The answer consists solely of the listing's lines from the first through the line containing "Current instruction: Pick", each reproduced exactly.

● ● ●

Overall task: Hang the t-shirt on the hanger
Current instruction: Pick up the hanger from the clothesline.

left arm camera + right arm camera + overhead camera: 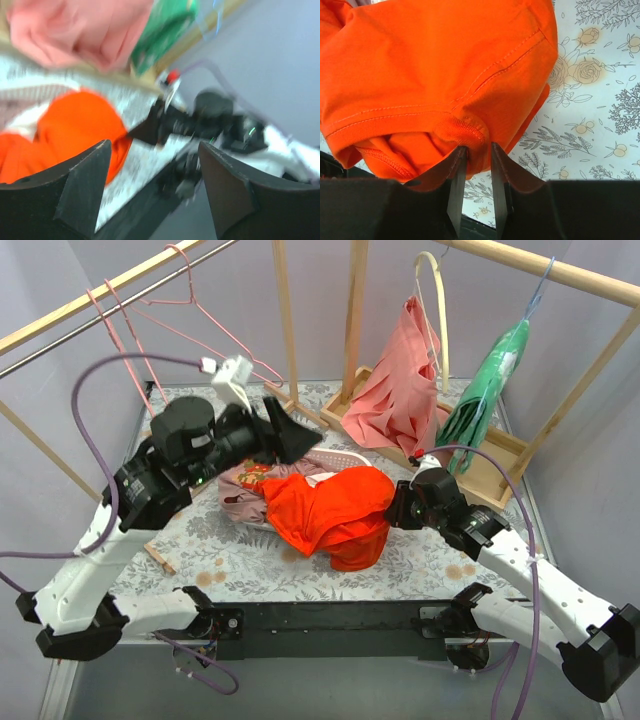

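The shirt (325,508) is heaped at the middle of the table (240,552), its long axis laid left to right, with one lobe sagged toward the near edge; which way the collar points cannot be told from above; the heap is draped half over the near rim of a white slotted basket (345,454), in which a crumpled mauve garment (240,498) is also held; the shirt's cloth is seen to be plain, soft and bright orange-red, with stitched hems and a ribbed edge; the right gripper (477,150) is clamped on a gathered fold at the shirt's right end; the left gripper (152,190) is held wide apart, nothing between its fingers, near the basket's rear left; the thin pink wire hangers (185,302) are hooked on a rail (60,342) at rear left, hooks up, triangles slanted down to the right; the table is covered in a floral print.
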Robot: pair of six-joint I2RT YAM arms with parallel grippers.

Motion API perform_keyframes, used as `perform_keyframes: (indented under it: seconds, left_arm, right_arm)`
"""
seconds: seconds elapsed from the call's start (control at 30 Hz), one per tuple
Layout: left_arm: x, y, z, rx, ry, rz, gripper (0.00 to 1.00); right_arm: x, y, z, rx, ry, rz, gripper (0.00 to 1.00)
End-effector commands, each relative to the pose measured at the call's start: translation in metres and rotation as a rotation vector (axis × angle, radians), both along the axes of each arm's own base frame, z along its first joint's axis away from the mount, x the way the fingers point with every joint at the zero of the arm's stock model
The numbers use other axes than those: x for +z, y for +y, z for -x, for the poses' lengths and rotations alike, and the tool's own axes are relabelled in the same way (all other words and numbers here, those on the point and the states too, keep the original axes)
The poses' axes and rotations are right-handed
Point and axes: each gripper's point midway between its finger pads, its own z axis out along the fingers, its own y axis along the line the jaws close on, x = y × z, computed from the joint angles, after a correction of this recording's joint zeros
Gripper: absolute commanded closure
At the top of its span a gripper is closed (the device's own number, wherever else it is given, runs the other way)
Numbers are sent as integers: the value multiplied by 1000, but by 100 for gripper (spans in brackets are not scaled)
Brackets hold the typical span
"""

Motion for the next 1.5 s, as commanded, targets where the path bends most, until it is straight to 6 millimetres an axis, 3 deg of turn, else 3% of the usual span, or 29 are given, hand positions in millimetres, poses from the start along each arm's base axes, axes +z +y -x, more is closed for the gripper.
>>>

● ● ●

• **Answer for this exercise**
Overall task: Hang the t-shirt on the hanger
Current instruction: Pick up the hanger from the clothesline.

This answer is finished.